How can community engagement promote environmental justice?

As you look into addressing and fixing environmental justice issues as well as developing new sustainability plans for your community, it’s crucial to recognize and rectify this inequality through inclusive community engagement methods. By rolling out an online community engagement platform while developing these plans to tackle environmental topics, you can access traditionally unheard voices, pinpoint these inequalities, and fill gaps in climate planning to achieve environmental justice.
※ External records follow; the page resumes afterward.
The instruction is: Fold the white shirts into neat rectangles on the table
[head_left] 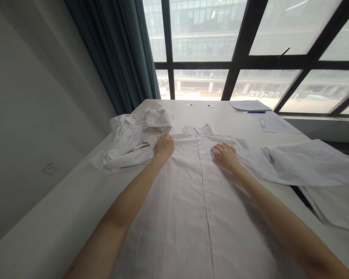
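Observation:
A white button-up shirt point(183, 193) lies front side up, its collar toward the window and its button placket running down the middle. At the shoulder on the left, my left hand point(165, 145) has its fingers curled over the shirt fabric. My right hand point(226, 155) rests on the chest on the other side, fingers stretched out and slightly bent, palm down. One sleeve point(311, 162) spreads out to the right. Beside my left hand is a crumpled heap of white cloth point(128, 133).
The white table point(61, 228) reaches to the window. Papers point(279, 123) and a blue pen point(256, 112) lie at the far right. More folded white cloth point(337, 203) sits at the right edge. A wall and a blue curtain point(119, 50) stand on the left.

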The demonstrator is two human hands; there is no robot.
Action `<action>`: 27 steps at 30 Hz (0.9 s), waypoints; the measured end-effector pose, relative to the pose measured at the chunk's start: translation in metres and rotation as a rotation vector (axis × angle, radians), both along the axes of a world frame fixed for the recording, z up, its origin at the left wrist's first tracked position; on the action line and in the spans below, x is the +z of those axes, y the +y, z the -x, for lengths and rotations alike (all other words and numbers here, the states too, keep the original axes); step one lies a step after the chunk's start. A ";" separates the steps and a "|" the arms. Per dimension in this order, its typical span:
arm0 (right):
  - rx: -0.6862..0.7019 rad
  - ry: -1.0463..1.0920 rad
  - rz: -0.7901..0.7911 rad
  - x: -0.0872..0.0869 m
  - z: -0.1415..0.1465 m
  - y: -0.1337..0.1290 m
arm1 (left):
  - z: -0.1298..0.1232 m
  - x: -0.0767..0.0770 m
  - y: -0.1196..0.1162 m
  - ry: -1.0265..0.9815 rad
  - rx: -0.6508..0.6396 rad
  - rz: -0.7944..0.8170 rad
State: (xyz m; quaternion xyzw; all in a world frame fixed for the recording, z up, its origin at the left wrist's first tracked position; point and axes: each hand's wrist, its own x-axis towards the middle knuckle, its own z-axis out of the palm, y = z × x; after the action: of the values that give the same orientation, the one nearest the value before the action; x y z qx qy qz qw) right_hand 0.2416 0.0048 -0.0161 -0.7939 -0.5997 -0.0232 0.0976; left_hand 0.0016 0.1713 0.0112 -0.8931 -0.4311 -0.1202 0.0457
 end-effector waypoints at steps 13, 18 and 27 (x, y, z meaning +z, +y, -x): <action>-0.107 -0.030 0.132 -0.012 -0.001 -0.012 | 0.009 -0.039 -0.012 0.117 -0.134 0.195; -0.110 -0.089 0.092 -0.003 0.017 -0.024 | 0.015 -0.030 -0.039 0.083 -0.056 0.118; 0.162 -0.035 0.097 -0.011 0.070 -0.066 | 0.034 -0.039 -0.147 0.064 -0.329 0.107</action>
State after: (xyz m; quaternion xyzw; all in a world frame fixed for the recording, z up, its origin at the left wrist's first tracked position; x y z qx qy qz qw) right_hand 0.1719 -0.0610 -0.0267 -0.7462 -0.6638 -0.0003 0.0501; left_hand -0.0322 0.0244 -0.0278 -0.9561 -0.2834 -0.0744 -0.0087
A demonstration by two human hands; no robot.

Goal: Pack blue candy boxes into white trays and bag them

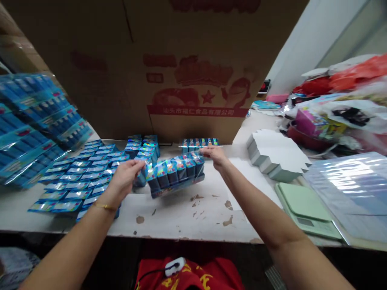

Environmental justice will not happen overnight, and it is essential to include your community along the way to make sure it is achieved. The end target is to create an open and accessible decision-making process that results in decisions that are economically feasible, environmentally sound, and address public values and concerns. Community engagement in the decision-making and planning process will be an invaluable asset to help you reach the goal of environmental justice.’